Thursday, May 14, 2009

Aequanimitas

I am sitting in the Library waiting for my class to begin.

At 2pm I take the students at the Hospital wards.... a mass of humanity with sick lungs, or brains or hearts, perhaps it is easier to list what's left that's healthy. Huge wards overflowing with the sick and almost all seriously ill. I trudge week in and out among them and I am constantly reminded of the decay, death and impermanence of life. A few weeks ago, a student showed me a patient with cirrhosis, liver failure, but she did not realise how close to death the patient was. When I explained to the students the gravity of the situation, she cried for she had not expected this despite speaking to and examining the patient. The student is young and inexperienced, and death is not something she is familiar with, at least not yet in this life.
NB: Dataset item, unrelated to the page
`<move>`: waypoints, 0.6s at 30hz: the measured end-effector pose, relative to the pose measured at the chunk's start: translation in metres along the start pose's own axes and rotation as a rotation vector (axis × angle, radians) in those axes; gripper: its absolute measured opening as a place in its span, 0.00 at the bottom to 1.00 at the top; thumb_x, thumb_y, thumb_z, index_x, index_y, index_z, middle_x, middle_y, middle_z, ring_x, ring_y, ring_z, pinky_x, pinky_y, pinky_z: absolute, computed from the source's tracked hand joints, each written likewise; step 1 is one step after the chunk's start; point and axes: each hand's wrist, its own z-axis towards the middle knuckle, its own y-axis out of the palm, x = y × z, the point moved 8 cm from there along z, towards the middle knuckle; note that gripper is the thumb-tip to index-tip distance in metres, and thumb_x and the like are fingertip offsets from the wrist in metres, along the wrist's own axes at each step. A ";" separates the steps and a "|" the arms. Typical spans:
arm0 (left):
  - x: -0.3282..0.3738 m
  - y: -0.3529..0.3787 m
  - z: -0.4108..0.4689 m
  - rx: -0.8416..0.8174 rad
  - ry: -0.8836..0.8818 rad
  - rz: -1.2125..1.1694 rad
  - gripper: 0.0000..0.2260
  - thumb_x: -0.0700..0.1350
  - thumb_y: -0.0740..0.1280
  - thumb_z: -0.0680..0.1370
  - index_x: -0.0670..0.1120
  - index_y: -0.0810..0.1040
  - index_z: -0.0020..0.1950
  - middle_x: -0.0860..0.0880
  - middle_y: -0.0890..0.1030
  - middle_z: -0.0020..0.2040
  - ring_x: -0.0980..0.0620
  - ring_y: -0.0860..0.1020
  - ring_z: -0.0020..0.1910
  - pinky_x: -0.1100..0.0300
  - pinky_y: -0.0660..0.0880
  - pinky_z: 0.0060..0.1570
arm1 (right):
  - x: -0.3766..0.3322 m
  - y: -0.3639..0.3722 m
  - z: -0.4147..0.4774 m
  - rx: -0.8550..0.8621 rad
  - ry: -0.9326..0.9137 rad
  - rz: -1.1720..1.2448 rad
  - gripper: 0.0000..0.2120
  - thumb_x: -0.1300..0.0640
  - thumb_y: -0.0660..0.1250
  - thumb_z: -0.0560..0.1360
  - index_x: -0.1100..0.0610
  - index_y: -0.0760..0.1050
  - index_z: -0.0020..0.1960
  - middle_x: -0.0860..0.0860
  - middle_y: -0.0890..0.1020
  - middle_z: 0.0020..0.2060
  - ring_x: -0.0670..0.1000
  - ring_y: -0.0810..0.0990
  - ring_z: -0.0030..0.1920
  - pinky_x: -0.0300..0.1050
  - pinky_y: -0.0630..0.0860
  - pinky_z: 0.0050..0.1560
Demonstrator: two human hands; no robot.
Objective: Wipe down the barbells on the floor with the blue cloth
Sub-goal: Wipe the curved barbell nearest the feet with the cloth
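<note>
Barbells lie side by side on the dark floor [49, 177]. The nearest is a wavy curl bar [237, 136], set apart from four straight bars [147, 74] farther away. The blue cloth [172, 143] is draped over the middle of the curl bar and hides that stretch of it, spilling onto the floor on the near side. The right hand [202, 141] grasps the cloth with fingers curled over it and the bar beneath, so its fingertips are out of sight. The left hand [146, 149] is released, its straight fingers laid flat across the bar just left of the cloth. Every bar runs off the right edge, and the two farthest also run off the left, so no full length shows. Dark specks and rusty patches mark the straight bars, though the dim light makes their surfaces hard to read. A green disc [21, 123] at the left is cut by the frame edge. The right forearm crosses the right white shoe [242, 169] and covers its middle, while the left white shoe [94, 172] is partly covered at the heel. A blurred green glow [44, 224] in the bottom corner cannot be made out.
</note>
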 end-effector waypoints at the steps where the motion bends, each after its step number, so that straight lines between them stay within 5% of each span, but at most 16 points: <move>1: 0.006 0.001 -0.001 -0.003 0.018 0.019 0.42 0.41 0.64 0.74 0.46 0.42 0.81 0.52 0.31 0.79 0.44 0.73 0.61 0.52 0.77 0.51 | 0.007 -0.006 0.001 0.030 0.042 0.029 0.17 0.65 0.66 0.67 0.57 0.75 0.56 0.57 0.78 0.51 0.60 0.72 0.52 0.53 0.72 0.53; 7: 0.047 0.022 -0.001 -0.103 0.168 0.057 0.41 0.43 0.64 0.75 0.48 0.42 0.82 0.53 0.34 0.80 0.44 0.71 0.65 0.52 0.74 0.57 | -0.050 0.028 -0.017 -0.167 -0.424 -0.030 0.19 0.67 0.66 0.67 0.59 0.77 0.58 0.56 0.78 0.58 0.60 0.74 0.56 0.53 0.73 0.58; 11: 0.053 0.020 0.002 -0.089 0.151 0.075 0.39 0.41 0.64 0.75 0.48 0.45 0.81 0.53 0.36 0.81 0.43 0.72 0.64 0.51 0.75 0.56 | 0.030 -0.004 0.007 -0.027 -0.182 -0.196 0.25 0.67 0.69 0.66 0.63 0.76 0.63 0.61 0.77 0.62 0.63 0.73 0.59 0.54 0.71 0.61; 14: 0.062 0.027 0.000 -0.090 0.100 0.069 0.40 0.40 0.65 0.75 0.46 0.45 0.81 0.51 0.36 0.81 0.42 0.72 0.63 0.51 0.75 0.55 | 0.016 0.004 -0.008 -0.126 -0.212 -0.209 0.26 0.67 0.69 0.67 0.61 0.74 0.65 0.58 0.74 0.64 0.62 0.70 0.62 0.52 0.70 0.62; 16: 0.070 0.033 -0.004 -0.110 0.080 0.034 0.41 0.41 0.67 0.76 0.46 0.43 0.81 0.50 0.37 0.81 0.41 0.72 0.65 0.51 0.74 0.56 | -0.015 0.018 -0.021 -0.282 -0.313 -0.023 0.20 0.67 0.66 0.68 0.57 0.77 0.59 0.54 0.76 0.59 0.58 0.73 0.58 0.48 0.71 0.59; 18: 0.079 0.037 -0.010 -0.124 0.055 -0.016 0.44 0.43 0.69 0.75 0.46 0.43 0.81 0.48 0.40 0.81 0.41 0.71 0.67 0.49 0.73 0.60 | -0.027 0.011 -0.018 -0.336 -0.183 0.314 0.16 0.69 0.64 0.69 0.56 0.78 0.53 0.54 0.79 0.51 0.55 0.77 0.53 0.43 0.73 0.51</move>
Yesterday 2 students spoke to me about a young patient who is similarly desperately ill with cancer. To them it was confounding as to why such a young person can have an illness usually associated with more elderly people. They had clerked the patient and I can see had become attached emotionally. Nature favours NO one, its all causes and effects.

The great Physician Sir William Osler said that the most important quality a doctor must develop is EQUANIMITY. He used the term Aequanimitas, a mental state all who practise medicine should develop. In a famous valedictory address, "Aequanimitas," he described his view of how a physician should carry him- or herself. He talked of the caring and sense of detachment and objectivity that one must have with patients.

It is because of this emotional mist that makes the treatment of relatives and loved ones a NO NO in medicine. We fail to see objectively when we become emotionally attached to the patient. That is also why it is unethical for any doctor to fall in love with a patient, once a patient never a lover be.

To see any situation objectively, the lessons are clear; the mind must first be calm, and the emotions reined in. There must be equanimity no matter how trivial or grave the situation is... otherwise we bring in or see factors not there but imagined. This state of dissociation from our emotions is not something an untrained mind can do, and I can see that many of my students have not developed that skill yet.